**Work to complete:**
Repeat the listing in full, word for word.

**Supplied material:**
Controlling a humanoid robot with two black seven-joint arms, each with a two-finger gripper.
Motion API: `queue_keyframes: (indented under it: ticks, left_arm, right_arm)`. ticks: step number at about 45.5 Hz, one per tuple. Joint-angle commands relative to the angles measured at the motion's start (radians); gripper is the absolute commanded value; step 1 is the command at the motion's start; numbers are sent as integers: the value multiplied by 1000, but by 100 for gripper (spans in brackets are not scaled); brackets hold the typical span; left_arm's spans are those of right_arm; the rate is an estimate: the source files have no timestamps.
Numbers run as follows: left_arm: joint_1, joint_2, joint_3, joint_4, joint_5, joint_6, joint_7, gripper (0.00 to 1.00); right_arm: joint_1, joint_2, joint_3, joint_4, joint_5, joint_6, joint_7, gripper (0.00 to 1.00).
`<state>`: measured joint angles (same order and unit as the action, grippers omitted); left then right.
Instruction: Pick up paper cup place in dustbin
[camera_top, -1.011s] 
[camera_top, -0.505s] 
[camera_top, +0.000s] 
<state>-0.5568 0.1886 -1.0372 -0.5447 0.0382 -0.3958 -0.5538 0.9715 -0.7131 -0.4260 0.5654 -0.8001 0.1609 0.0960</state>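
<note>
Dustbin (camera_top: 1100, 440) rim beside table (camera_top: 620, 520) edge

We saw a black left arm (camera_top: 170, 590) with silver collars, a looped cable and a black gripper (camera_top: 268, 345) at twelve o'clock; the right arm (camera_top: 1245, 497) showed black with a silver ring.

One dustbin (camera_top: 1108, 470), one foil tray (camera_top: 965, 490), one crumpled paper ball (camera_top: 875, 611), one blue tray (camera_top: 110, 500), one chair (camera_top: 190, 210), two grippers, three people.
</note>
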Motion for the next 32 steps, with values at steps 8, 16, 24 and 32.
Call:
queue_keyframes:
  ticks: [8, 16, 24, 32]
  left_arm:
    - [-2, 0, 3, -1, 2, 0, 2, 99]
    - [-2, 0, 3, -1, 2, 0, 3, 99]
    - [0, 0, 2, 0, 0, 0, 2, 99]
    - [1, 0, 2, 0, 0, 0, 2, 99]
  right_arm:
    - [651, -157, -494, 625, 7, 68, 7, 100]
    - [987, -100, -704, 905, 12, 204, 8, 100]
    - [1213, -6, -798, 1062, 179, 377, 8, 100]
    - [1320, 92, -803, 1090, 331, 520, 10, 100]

**Your solution:**
Controlling a humanoid robot with two black seven-joint arms, each with a two-finger gripper.
Motion API: `queue_keyframes: (indented under it: ticks, left_arm, right_arm)`. ticks: step number at about 45.5 Hz, one per tuple. Joint-angle commands relative to the angles measured at the motion's start (radians); gripper is the absolute commanded value; step 1 is the command at the motion's start; numbers are sent as integers: the value multiplied by 1000, but by 100 for gripper (spans in brackets are not scaled); brackets hold the typical span; left_arm's spans are those of right_arm; the rate is an estimate: the source files have no timestamps.
Numbers run as follows: left_arm: joint_1, joint_2, joint_3, joint_4, joint_5, joint_6, joint_7, gripper (0.00 to 1.00); right_arm: joint_1, joint_2, joint_3, joint_4, joint_5, joint_6, joint_7, gripper (0.00 to 1.00).
`<state>`: measured joint angles (same order and unit as the action, grippers omitted); left then right.
Instruction: Pick up paper cup place in dustbin
[camera_top, -1.011s] 
[camera_top, -0.505s] 
[camera_top, +0.000s] 
<state>-0.5568 0.1886 -1.0372 -0.5447 0.0382 -0.3958 -0.5538 0.9715 -0.7131 -0.4260 0.5654 -0.8001 0.1609 0.0960</state>
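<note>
Dustbin (camera_top: 1100, 440) rim beside table (camera_top: 620, 520) edge

We saw a black left arm (camera_top: 170, 590) with silver collars, a looped cable and a black gripper (camera_top: 268, 345) at twelve o'clock; the right arm (camera_top: 1245, 497) showed black with a silver ring.

One dustbin (camera_top: 1108, 470), one foil tray (camera_top: 965, 490), one crumpled paper ball (camera_top: 875, 611), one blue tray (camera_top: 110, 500), one chair (camera_top: 190, 210), two grippers, three people.
</note>
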Motion for the next 32 steps, with values at steps 8, 16, 24 and 32.
Call:
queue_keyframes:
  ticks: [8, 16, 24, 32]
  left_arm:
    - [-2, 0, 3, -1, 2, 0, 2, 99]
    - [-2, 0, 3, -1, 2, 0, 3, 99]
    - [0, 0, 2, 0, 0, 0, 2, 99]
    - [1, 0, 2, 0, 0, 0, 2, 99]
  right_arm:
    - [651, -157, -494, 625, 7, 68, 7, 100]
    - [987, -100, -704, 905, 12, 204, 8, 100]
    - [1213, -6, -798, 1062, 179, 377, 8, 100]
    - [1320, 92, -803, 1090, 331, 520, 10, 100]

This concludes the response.